2. Confusion and forgetfulness
- You might notice that pots have scorch marks. Someone forgot that there was a pot on the stove.
- When you stop by to see them, the mail contains bills labelled ‘overdue’.
- Dad can’t remember if he took his morning meds.
- In the evenings, you notice that it is more difficult to explain their ideas or follow instructions.
- You get a frantic phone call from your mom. She can’t find her car at the grocery store and thinks it’s been stolen. When you get there, you find the car and realize that she just came out a different door.
3. Weight loss
- Your mom (or your dad) is afraid to use the stove or oven because of forgetfulness.
- They’re eating whatever is still in the kitchen.
- You find a freezer full of frozen prepared meals, usually the cheapest kinds.
- The garbage is full of McDonald’s bags and wrappers.
4. Weakness and falls
- Lack of exercise leads to muscle atrophy which leads to weakness.
- You notice that your dad needs to use his hands to stand up from a chair.
- Mom is walking, holding on to furniture to keep her balance.
- You notice bruises on your parents that could be from falls since you don’t think there is any elder abuse going on.
- Mom breaks her wrist in a fall.
5. Depression, aggression, and isolation
- Your parents used to enjoy an active social life.
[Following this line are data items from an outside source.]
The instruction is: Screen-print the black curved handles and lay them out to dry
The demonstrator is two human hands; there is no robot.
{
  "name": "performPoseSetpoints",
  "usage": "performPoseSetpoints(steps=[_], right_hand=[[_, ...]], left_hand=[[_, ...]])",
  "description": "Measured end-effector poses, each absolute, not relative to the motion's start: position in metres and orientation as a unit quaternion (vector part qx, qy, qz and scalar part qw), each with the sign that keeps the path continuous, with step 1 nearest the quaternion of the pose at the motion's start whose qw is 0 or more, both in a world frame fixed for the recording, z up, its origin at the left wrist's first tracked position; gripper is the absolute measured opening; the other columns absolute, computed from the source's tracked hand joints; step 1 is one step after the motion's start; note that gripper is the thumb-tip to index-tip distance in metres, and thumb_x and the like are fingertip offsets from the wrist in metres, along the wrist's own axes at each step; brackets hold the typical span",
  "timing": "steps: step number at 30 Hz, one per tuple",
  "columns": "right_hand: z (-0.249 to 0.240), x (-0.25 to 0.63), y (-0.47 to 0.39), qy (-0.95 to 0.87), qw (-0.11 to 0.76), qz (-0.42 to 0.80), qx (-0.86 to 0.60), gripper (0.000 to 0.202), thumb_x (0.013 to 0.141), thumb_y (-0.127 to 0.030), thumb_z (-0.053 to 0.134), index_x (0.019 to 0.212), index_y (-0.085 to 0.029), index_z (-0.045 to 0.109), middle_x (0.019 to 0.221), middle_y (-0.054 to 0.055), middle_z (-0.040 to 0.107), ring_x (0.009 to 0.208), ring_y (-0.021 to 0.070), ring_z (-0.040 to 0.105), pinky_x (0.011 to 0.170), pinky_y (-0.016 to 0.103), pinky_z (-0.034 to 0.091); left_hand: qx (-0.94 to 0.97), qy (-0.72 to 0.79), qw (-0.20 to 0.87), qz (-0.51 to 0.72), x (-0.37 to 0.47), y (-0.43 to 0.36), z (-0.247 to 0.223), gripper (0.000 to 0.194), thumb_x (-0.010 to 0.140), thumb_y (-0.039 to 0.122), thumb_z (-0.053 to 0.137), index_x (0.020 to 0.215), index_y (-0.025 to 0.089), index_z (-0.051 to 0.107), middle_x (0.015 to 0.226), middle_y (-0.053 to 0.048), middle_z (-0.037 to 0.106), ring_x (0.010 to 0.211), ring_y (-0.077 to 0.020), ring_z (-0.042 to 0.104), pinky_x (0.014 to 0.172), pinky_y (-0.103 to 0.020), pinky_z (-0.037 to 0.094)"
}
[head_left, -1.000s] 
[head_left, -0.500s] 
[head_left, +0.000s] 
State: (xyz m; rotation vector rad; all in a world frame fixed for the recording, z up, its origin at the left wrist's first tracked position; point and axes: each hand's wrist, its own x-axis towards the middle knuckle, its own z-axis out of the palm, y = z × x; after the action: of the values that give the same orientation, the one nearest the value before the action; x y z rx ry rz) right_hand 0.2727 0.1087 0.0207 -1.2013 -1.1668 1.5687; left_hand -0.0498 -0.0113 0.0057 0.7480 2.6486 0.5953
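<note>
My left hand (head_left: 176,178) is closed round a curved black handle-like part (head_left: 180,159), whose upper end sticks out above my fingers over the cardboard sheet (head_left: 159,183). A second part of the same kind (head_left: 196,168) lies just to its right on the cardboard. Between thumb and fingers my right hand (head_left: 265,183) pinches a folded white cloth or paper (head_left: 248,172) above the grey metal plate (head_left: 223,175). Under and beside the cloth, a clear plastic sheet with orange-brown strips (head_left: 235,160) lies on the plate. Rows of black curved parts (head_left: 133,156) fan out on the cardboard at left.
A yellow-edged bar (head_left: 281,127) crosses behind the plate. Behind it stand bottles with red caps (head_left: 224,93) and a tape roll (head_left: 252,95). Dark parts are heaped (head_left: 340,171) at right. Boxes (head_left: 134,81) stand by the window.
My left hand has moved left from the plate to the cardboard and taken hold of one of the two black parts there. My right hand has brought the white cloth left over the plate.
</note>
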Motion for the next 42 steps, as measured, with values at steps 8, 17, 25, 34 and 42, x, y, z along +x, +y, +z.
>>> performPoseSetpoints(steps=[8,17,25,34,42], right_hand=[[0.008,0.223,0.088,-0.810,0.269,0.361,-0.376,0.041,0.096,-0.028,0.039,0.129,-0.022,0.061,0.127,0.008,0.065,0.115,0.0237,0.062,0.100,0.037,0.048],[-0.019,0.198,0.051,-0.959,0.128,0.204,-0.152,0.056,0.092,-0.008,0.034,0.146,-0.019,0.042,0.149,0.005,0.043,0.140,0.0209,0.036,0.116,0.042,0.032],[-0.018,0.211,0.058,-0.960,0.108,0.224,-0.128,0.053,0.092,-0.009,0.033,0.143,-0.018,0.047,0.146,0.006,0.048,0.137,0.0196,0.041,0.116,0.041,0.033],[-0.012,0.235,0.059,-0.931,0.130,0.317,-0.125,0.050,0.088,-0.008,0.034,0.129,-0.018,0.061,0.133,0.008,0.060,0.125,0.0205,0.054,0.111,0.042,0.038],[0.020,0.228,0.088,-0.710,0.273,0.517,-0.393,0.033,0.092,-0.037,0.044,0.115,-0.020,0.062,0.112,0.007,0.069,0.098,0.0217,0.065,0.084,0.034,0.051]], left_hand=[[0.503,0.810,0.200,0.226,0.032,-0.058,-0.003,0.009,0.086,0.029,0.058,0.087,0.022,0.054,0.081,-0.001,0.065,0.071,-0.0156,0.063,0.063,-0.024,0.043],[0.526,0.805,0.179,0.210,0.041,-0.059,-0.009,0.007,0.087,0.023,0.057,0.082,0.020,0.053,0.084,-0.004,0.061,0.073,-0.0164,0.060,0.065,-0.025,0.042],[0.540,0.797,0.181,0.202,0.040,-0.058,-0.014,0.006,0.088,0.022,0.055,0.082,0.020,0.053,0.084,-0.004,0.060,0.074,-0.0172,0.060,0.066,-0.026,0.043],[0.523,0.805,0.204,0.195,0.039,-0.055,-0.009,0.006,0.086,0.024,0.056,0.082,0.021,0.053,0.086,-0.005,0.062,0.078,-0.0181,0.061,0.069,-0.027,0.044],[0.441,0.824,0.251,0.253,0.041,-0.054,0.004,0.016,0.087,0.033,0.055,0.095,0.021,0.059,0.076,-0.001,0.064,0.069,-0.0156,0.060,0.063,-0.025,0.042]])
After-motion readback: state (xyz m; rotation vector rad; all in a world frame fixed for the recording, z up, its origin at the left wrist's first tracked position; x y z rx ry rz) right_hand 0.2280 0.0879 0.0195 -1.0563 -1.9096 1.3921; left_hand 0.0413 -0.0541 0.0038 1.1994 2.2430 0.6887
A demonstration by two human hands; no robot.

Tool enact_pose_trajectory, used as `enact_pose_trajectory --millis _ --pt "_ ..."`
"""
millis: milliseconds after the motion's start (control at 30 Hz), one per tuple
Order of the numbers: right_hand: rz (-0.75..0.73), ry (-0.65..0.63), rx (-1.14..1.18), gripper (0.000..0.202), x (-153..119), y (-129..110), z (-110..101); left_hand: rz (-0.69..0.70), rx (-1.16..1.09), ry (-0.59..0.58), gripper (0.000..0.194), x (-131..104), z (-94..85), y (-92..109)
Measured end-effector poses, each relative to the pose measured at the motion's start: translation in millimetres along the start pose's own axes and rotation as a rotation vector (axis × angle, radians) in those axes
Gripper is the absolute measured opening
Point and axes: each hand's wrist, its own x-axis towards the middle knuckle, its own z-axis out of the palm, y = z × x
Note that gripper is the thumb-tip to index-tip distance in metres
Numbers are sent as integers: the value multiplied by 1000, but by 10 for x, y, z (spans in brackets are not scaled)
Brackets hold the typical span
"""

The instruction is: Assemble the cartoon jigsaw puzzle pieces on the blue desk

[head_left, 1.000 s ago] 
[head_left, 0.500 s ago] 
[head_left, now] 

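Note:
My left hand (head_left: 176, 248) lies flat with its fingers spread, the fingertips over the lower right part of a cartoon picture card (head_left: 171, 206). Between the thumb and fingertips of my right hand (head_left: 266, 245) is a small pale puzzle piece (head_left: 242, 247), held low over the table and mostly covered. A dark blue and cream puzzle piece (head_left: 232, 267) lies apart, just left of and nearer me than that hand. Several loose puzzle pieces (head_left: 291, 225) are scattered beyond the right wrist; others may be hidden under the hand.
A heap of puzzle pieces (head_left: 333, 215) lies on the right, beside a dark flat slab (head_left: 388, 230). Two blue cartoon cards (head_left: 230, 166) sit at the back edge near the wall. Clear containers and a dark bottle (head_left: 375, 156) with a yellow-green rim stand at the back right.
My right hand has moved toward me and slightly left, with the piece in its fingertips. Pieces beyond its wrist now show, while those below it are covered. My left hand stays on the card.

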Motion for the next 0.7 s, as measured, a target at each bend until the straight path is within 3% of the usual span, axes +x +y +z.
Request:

But many of their friends have died or are incapable of getting out.
- Now they sit and watch television much of the day.
- Your father has outbursts of temper. He has broken things. You think your mom is afraid of him.
- Neither of them smiles much or laughs any more.
Assisted living can have different stages. Your dad might be independent while your mom requires someone to check on her throughout the day, taking some of the caregiver responsibilities from your dad’s shoulders. Maybe it’s time to re-evaluate your parents’ needs and find a safer, happier place for them to live.